Courage does not roar

Sometimes courage is the quiet voice

At the end of the day saying, 

“I will try again tomorrow”.

Mary Anne Radmacher

I don’t think I could have “got” this quote in my early years of mothering……my house was always immaculately kept…..I was desperate to be “perfect”……..somehow if I did and said everything right……nothing bad could touch me…..my children would always be happy…..my husband always be in love with me…..a friend to everyone……everything blissfully……perfect……sigh:)

Fast forward 11 years and he left me for someone else……my children definitely were not happy……I lost that house…..and everything else…..including some “so-called” friends…….my world turned upside down…..literally.  

Fast forward 10 more years and this quote is how I live my life.  I often get asked by other mothers, “How do you do it….a mother to six sons…..and your still standing….”?   The reality is that “I don’t do it very good…. a lot of the time”.  What I have learned is that it takes courage to be a mother.  But, it takes even more courage to get up and do it all over again the next day.  When the last one leaves our home…..I will have been mothering roughly 40 years……it overwhelms me to see that in print:)
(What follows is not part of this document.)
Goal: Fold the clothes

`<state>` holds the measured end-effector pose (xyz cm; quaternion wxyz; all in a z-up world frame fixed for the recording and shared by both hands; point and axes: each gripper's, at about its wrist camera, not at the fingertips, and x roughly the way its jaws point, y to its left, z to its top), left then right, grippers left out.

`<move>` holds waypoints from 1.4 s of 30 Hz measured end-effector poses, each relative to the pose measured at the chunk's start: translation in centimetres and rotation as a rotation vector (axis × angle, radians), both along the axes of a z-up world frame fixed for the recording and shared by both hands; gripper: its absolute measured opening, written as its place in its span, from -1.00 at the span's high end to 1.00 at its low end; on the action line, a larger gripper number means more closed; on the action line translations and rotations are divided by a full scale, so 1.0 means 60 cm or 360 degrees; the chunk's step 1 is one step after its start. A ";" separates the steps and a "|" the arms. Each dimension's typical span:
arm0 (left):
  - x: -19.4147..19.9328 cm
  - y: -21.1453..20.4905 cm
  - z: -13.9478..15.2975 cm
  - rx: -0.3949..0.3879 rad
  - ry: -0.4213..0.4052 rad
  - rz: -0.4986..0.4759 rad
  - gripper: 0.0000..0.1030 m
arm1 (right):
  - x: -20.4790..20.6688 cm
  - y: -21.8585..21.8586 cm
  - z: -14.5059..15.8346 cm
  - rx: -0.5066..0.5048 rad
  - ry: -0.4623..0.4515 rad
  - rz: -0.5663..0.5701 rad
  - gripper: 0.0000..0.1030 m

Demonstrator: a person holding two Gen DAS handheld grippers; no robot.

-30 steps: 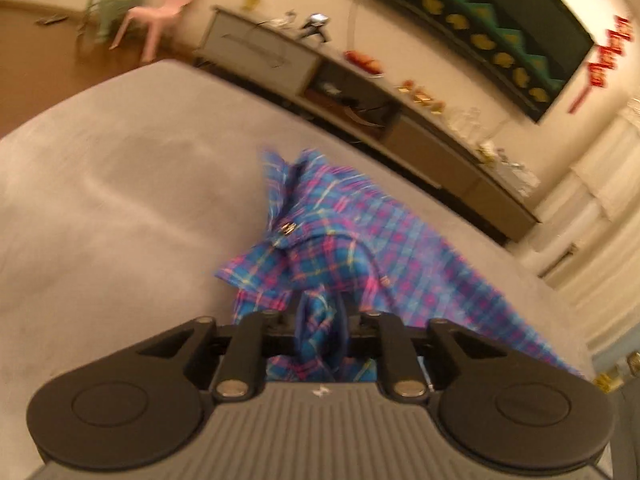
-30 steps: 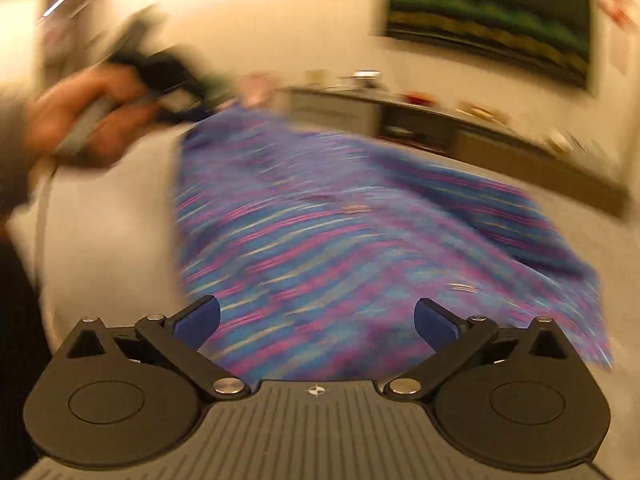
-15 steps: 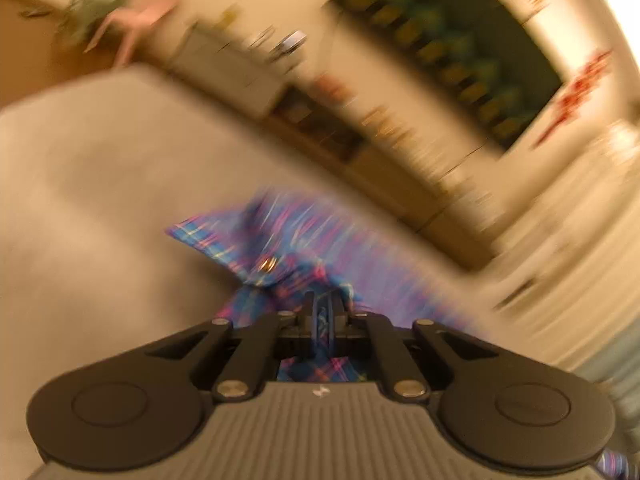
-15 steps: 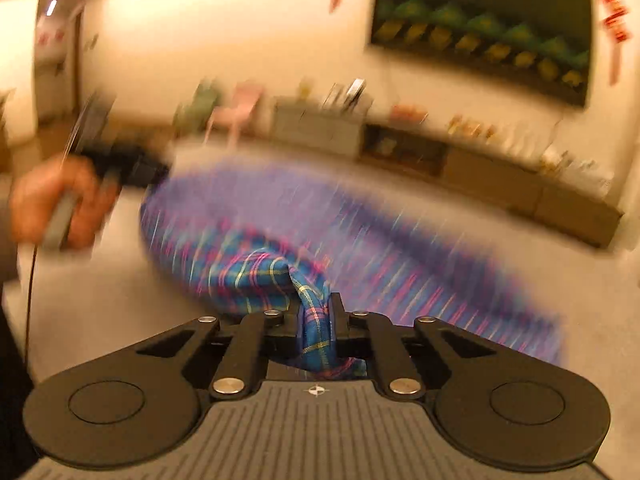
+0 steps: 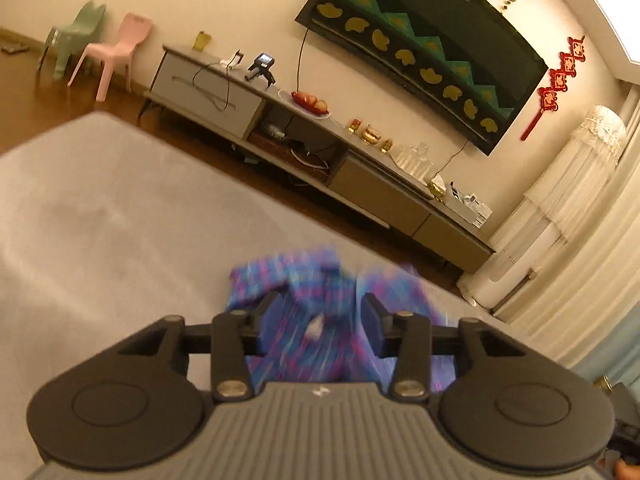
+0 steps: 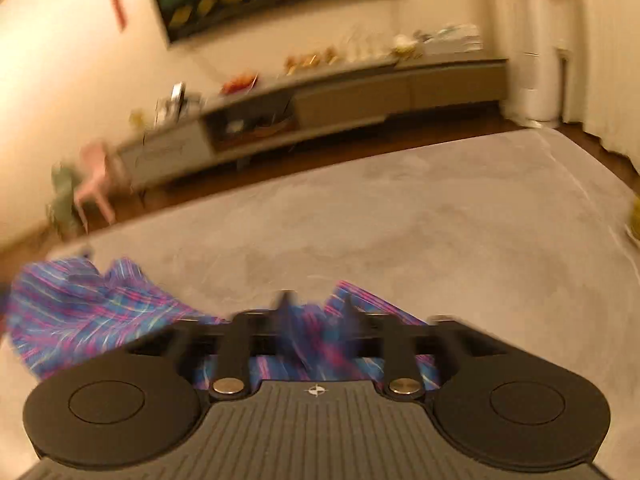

All any of us can really do…..IS DO TODAY……and if I blow it…..like I have on many occasions…..I ask God to forgive me…..believe Him for creative ways to do it differently the next day……get a little sleep……wake up……if I’m lucky walk Mt. Rubidoux…..read God’s word……and face up to TWELVE eyes waiting for me to either change a diaper, fix the leg that fell off of Batman, locate a Star Wars light sabre…….read and edit a history paper, fix chocolate chip pancakes, wash a load of clothes cause he’s leaving for Canada and hasn’t washed since the last gig he went on, find a lost cowboy boot (sigh)…… take another one to RCC, read a skunk book….pick up from RCC…..make 15-year-old do his geography……give permission for girlfriends to come over later…..six-year-old meltdown because Indiana Jones’ whip is missing and it MUST be found……lunch……school…….maybe sit down to close my eyes for 1/2 hour…..run to grocery store cuz they ate what I was going to fix……make dinner…..all of us crowded around our dinning room table…… plus usually some wayward soul that pops by……take my 4th to the rock-climbing gym……come back…..make homemade brownies…….Hi Rob….maybe……baths……feed Rob…..put little boys down for bed…..maybe some “me” time…..possibly Rob time…..oh…no….pick up from rock-climbing gym……Love you Rob…..wash make-up off face…..slather in some kind of wrinkle cream that, obviously, is not working……climb into bed……cry…..just kidding….not really, sometimes I do cry……tell Rob I desperately love him…….sleep…..REPEAT!    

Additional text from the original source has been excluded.